California once ranked among the top in the nation on many educational indicators, making it a model for public higher education across the world. Today, the state ranks 49th in the number of adults who have at least a high school degree and the percentage of high school seniors who enter higher education.

“That is a remarkable thing, considering we used to be number one for almost an entire century,” says John Aubrey Douglass, senior research fellow at the Center for Studies in Higher Education at the University of California, Berkeley.

California also has the lowest percentage of people entering four-year degree programs than any other state, according to Douglass; more than 70 percent of the state’s college students are going to community colleges, where they will pursue two-year degrees.

“The number of students who go on to earn a BA is a really important benchmark for productivity for meeting labor needs,” Douglass says. “The AA degree is suitable to some degree, but less and less so in these economies that are driven by knowledge and highly technical labor needs.”

Dental hygiene, for example, once required only an associate degree; now, the American Association of Dental Hygienists is moving toward a bachelor’s as the entry-level requirement. “Medicine and dentistry are getting more complex, and the type of patients the dental hygienist will see is increasingly complex,” says Phyllis Spragge, director of the dental hygiene program at Foothill.

According to a 2009 report by the Public Policy Institute of California, the state’s economy will fall one million college graduates short of what it needs by the year of 2025. By that time, the economy will need 41 percent of its workforce to have college degrees, but projections show only 35 percent of working-age adults will have one.

“The pilot program begins to provide a path toward greater BA production rates,” Douglass says. “We have over 70 percent of our undergraduate students going to community colleges, but it hasn’t been productive in terms of the BA.”

Another benefit of offering these bachelor’s degree programs at community colleges is that tuition will be significantly lower than at a state university or private college.
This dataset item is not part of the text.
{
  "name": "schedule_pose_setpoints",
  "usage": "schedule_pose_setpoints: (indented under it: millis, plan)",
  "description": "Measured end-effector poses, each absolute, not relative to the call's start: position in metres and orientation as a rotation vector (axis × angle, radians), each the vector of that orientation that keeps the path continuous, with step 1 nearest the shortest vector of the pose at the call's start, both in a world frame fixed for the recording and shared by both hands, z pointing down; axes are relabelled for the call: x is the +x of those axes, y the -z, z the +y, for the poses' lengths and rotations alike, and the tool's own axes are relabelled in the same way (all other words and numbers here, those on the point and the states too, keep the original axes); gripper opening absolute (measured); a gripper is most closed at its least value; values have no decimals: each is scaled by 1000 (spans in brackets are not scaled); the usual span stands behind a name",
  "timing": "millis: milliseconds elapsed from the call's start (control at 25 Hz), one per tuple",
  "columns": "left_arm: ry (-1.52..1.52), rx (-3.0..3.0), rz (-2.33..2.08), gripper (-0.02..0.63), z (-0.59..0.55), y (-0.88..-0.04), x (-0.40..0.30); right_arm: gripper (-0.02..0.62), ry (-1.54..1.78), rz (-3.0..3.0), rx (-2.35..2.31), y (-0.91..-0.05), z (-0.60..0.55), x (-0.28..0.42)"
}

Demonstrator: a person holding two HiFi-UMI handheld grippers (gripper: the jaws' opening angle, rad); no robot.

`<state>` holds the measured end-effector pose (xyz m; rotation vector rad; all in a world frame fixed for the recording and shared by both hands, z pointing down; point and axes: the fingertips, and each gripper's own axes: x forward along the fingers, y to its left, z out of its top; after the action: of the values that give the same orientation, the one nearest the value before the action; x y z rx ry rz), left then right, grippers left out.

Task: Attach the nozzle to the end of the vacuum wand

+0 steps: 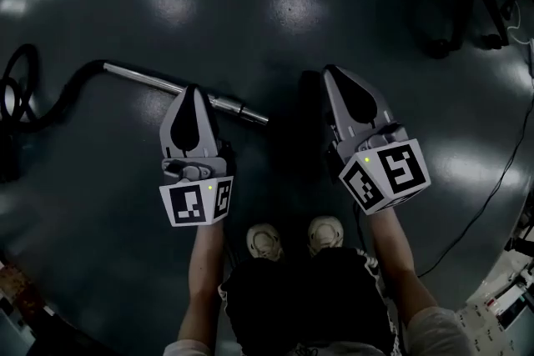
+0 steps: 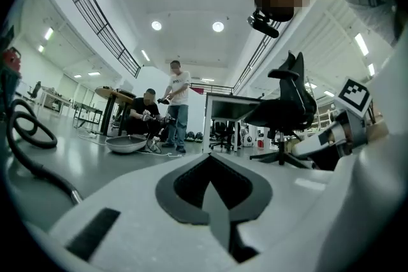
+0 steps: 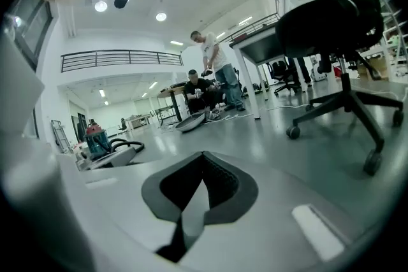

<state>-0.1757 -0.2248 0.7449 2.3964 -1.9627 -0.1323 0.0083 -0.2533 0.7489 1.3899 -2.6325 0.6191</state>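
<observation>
Head view: you're standing on a dark, glossy floor (image 1: 250,4) with ceiling lights mirrored in it. The vacuum wand (image 1: 142,79) lies flat on it, and its hose (image 1: 50,100) curls off to the left. Your left gripper (image 1: 193,89) sits above the wand and your right gripper (image 1: 332,71) is off to the side. Both are clamped shut on nothing. It's a big open hall, with an office chair (image 3: 331,16) close by and a standing person (image 3: 215,64) further off.
</observation>
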Motion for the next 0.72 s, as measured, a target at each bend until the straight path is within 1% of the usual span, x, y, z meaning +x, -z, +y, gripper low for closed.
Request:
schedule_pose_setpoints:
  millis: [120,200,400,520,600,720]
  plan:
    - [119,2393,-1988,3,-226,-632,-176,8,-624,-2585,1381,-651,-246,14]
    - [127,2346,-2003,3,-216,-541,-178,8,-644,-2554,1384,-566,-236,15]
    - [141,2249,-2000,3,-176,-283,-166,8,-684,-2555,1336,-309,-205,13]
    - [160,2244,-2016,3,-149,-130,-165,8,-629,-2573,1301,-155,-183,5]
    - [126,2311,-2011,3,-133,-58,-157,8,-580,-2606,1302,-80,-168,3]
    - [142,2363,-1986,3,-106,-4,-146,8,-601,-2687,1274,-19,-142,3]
Thor estimates that four years of coursework to earn the dental hygienist bachelor’s at Foothill will cost just $10,500. By contrast, four years of tuition at the University of California, Berkeley, is more than $50,000. A vote last year by the UC regents approved a tuition hike of as much as 28 percent over the next five years, so that by 2019, one year of public college education could cost as much as $15,500.

Still, Douglass says, the new community college offerings won’t change the structural problems plaguing California’s public higher education system.
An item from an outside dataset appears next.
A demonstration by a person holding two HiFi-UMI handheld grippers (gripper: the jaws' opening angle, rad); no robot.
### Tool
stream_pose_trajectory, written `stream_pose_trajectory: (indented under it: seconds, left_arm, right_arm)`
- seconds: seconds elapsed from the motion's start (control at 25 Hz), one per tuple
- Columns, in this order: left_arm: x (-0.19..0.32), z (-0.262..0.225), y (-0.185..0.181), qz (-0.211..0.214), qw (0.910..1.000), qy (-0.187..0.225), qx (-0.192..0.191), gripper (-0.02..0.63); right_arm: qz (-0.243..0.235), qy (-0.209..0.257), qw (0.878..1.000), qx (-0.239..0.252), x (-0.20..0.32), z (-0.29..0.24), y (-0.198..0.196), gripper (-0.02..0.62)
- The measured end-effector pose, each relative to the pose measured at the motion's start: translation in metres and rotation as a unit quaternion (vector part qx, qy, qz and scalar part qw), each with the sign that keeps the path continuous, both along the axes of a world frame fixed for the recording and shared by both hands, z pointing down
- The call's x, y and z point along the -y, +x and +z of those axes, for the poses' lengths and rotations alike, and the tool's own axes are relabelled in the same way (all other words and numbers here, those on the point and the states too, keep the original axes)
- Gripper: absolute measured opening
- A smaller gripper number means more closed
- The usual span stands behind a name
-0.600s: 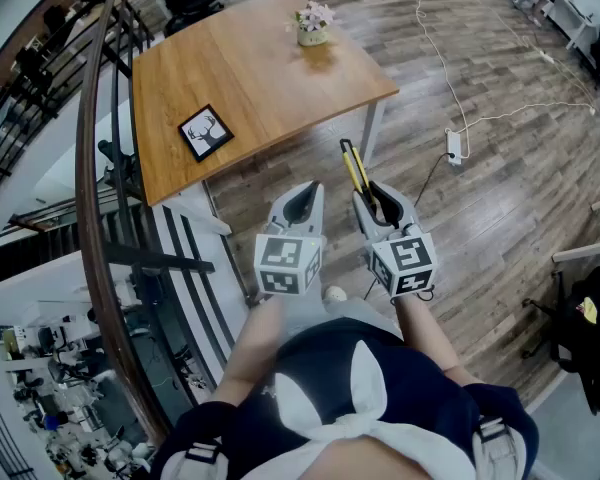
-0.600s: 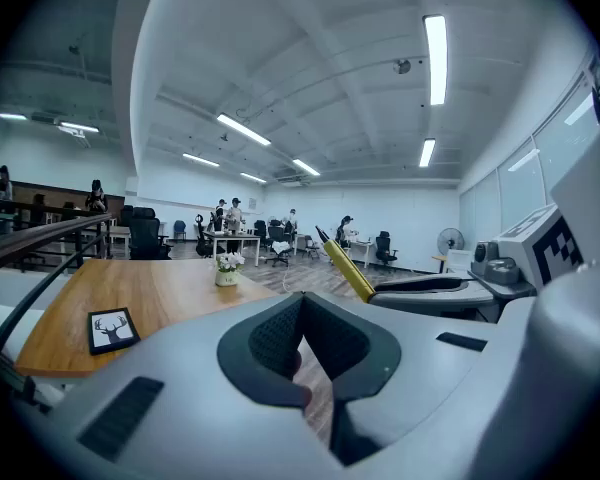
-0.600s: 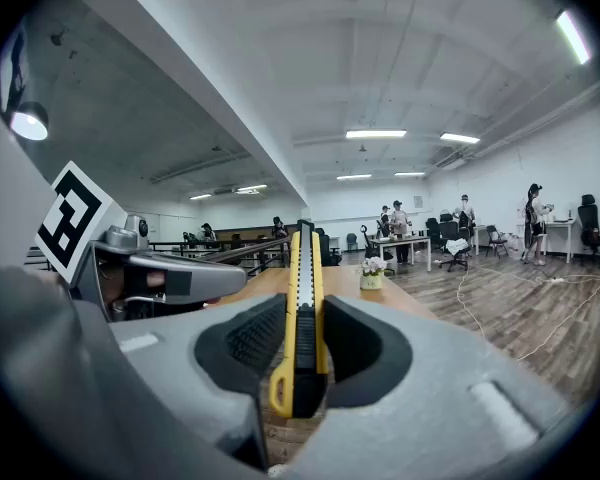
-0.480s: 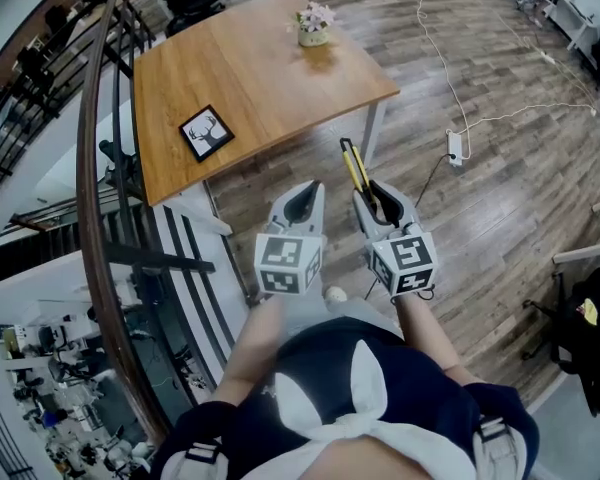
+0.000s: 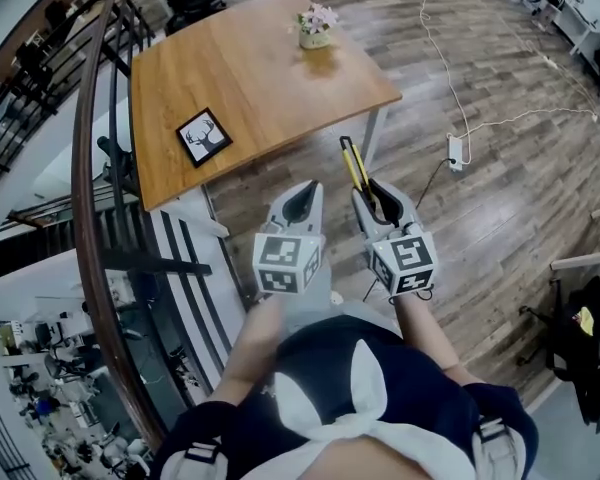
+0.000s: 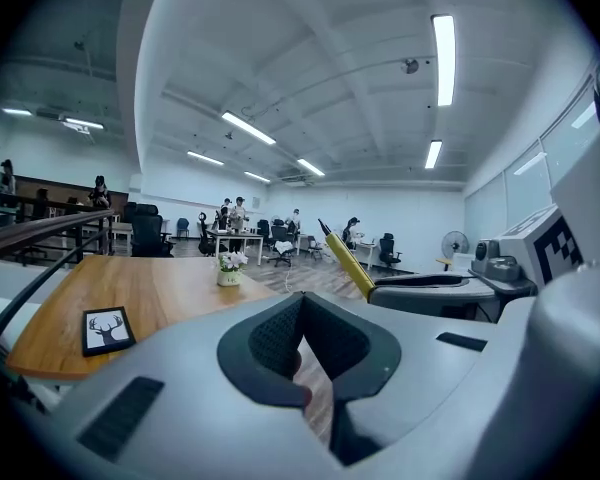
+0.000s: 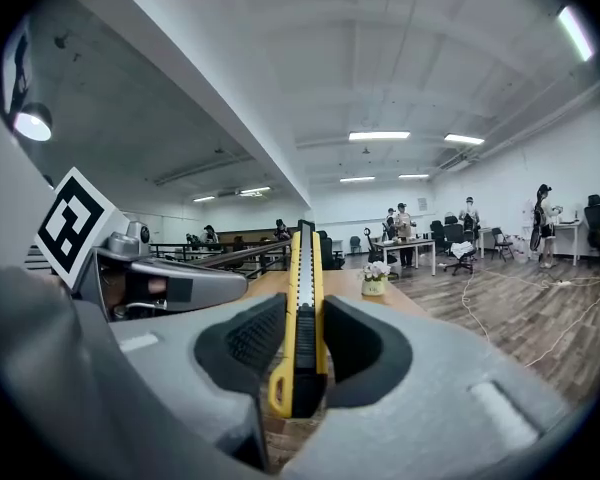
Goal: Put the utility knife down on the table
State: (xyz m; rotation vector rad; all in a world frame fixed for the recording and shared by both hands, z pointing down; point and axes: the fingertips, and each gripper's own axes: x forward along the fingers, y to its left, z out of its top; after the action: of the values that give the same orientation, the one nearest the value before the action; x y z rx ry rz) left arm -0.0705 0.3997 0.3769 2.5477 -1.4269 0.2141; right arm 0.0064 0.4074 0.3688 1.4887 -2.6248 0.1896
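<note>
Though held out toward the table (image 5: 250,78), not yet on it: utility knife (image 5: 354,171), yellow and black, clamped narrow-side up between the pads of the right gripper (image 5: 377,196), short of the table's near edge and over the wood floor (image 5: 500,208). Pokes well forward past the jaw tips, nose seemingly just short of the table's near right corner, though hard to judge from so steep a view. Just left of it, equally short of the table, left gripper (image 5: 302,196), jaws closed together on nothing. On the table's near left part, lying flat, a framed deer picture (image 5: 203,134). Close to the table's far edge, a small pot of flowers (image 5: 317,26).
</note>
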Motion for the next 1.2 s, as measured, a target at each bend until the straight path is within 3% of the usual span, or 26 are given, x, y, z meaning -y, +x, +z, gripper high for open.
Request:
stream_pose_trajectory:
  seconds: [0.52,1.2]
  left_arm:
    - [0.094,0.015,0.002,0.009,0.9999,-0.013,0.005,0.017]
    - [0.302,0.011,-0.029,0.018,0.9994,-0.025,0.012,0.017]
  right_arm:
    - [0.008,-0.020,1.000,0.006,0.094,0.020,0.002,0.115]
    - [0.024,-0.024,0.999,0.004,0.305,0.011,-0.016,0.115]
“This will help, only partially, because it’s not bold enough yet,” he adds, pointing out that the present program is “too restrictive” and concerned about overlap with CSUs and UCs. (Bachelor’s degrees in nursing, for example, were excluded from the pilot program since CSUs offer them—even though labor needs in this field are high.)

The underlying issue of financing in the state also remains unaddressed. “Foothill-De Anza and Santa Monica sit in robust communities with high incomes, and they have other resources that provide high quality programs and enrollment,” Douglass says. “But many, many community colleges are not in that situation and the funding structure is hindered by a slow erosion in both local and state funding, including capital.”
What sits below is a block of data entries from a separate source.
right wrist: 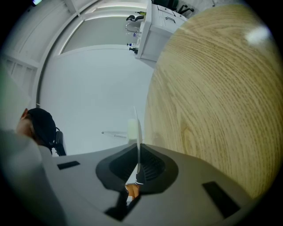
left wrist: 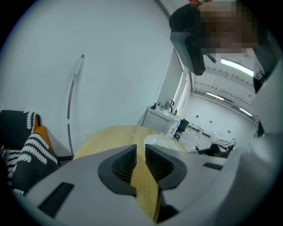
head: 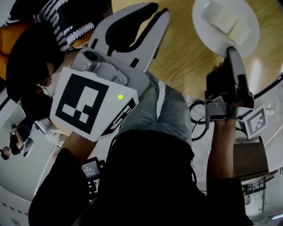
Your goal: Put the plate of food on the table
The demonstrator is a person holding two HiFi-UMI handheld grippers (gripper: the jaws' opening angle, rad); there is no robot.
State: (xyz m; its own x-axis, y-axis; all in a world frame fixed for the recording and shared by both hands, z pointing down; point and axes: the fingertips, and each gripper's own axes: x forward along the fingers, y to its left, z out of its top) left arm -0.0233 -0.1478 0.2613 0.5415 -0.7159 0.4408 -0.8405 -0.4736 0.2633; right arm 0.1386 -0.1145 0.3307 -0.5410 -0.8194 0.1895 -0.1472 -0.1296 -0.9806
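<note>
A white plate carrying pale food blocks lies over the far right part of the round wooden table. My right gripper is shut on the plate's near rim. In the right gripper view the plate shows edge-on between the pads, with the table beside it. Whether the plate rests on the wood I cannot tell. My left gripper hangs near the table's near edge, left of the plate. It is open by a narrow gap with nothing in it, and the plate lies just beyond.
A black-and-white patterned cloth over something orange sits left of the table. The person's jeans-clad legs are below, with cables on the floor beside them. A white counter and an office chair stand far off.
</note>
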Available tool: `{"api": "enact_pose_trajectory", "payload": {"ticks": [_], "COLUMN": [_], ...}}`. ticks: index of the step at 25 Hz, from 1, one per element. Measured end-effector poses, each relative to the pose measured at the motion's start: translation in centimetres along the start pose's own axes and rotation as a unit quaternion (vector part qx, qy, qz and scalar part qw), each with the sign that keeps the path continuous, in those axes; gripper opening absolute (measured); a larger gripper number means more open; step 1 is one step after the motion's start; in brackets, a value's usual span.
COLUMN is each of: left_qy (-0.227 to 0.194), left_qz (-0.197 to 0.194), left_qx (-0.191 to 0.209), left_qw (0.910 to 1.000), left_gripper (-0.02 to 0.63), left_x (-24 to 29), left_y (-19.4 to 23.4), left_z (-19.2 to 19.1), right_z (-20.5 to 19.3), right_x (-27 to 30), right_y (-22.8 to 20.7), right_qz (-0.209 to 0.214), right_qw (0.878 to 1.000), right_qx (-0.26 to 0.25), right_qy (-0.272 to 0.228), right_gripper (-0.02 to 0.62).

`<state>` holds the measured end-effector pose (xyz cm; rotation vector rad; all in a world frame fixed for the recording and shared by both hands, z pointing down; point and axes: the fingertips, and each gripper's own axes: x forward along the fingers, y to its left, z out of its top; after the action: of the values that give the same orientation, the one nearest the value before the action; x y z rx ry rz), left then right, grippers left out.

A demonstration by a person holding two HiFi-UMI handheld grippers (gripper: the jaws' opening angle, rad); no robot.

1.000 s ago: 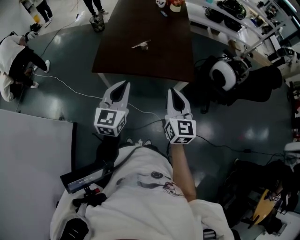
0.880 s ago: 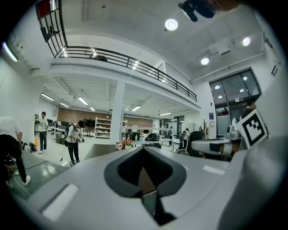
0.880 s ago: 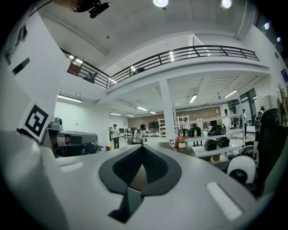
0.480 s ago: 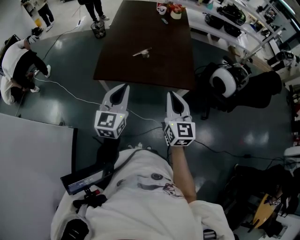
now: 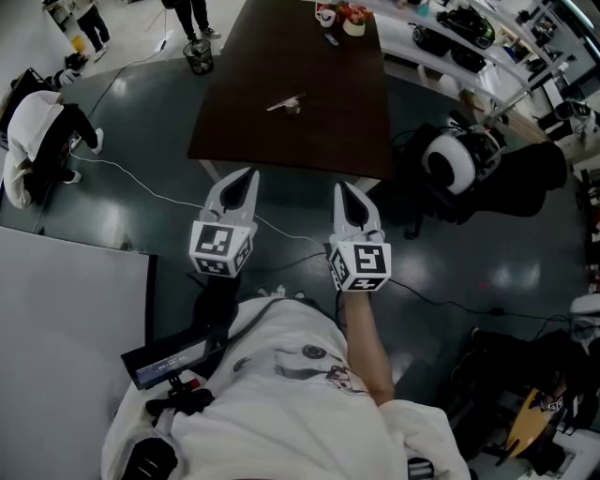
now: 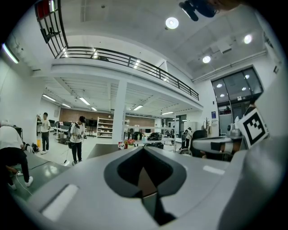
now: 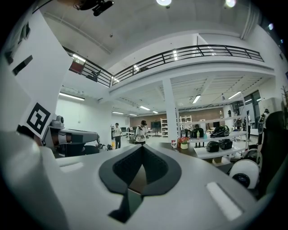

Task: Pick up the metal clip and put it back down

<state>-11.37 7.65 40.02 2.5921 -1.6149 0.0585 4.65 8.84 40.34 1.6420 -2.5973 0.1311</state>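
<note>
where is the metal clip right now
Head view, upper middle: the metal clip lies on the dark table, left of its centre.

The left gripper (image 5: 249,174) and right gripper (image 5: 343,187) are white plastic with black pads inside, with a black-and-white marker cube (image 5: 221,247) behind each. The wearer's got a white short-sleeve tee (image 5: 272,403) with a small print.

The dark table (image 5: 291,141) is cut off by the top edge at its far end; the metal clip (image 5: 284,103) near the table's middle is too small to show its form; beyond the table's far left corner a standing person (image 5: 192,14) shows legs only.
</note>
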Motion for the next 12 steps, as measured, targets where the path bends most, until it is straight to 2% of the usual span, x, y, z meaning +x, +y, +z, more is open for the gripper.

Nancy Shulock, former director of the Institute for Higher Education Leadership and Policy at CSU Sacramento, says real change will require a perception shift on career technical education. “These are bachelor’s degrees in fields such as dental hygiene and automotive technology—things that people used to think were just educational programs,” she says. “This could help people understand that these career pathways require high levels of education.”

One Comment

  1. Bravo.

    Now if administrators would rectify textbook prices; they can exceed tuition cost.. Absurd to have different textbooks used in different sections of the same class at the same school (are you listening City-Evergreen?). And change them every semester. Particularly when excellent abundant course material is free and online.

    But of course that would eliminate instructor textbook kickbacks so it must be prevented.